À cet égard, il a déclaré qu’un système universel de soins de santé et d’éducation gratuits, accessibles à tous les citoyens cubains et répondant à des normes de qualité élevées, sera maintenu.
Il a ajouté que cette même vision sera appliquée dans des domaines tels que la culture, le sport et la sécurité sociale, entre autres.
« Avec une économie plus forte, il sera plus facile de pérenniser l’immense œuvre de justice sociale entreprise par la Révolution, et même de l’amplifier », a-t-il déclaré.
Il a réaffirmé que Cuba est une nation indépendante, souveraine et socialiste, et qu’elle continuera d’œuvrer pour la prospérité que mérite son peuple.
Le président cubain a garanti la sécurité juridique des investisseurs et a affirmé que le pays devait progresser davantage dans cette voie. À cet égard, il a souligné que les transformations en cours nécessitent un élargissement du cadre juridique, notamment en matière de concessions.
Il a nié que les changements actuellement mis en œuvre par Cuba soient une réponse aux pressions des États-Unis et a soutenu qu’il y a manipulation de l’information à ce sujet.
Il a précisé que ces mesures sont le fruit de débats et d’analyses menés sur une longue période.
« La situation de pression maximale nous pousse à accélérer la prise de décision, car nous cherchons des moyens de surmonter cette pression sans compromettre la souveraineté et l’indépendance de notre pays, qui dépendent aussi des décisions de notre peuple », a-t-il déclaré.
Il a ajouté que, néanmoins, l’ennemi cherche toujours des moyens de présenter ces décisions comme une victoire personnelle.
Le président a défini ces transformations comme un exercice de souveraineté issu d’un processus de consultation populaire. Il estimait que cette participation citoyenne devait désormais se concrétiser par la mise en œuvre des mesures et par un contrôle populaire de leur exécution.

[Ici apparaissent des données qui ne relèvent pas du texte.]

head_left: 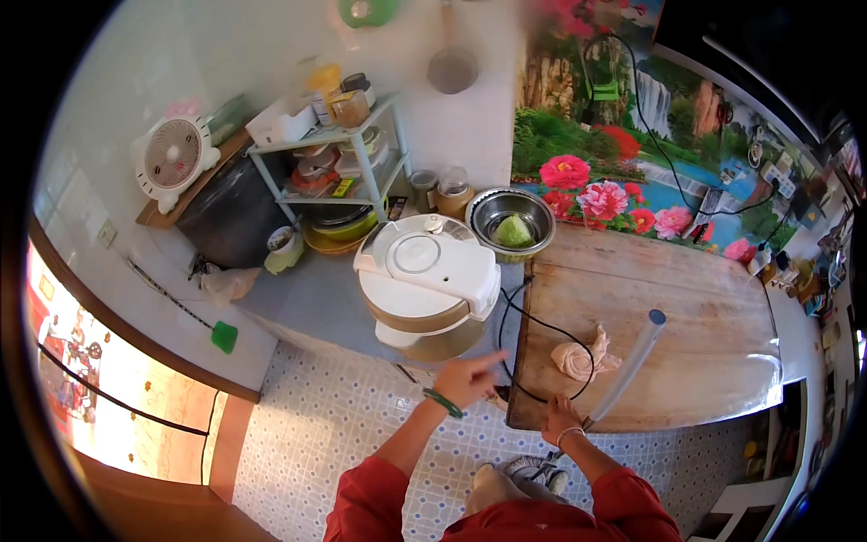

Il a déclaré que « la participation populaire doit se traduire concrètement par l’application et le contrôle que le peuple doit exercer sur les transformations ».
Au cours de l’entretien, qui portait sur des questions économiques, politiques et internationales, Díaz-Canel a affirmé que les changements en cours à Cuba visaient à élargir les perspectives de la population, notamment des nouveaux arrivants.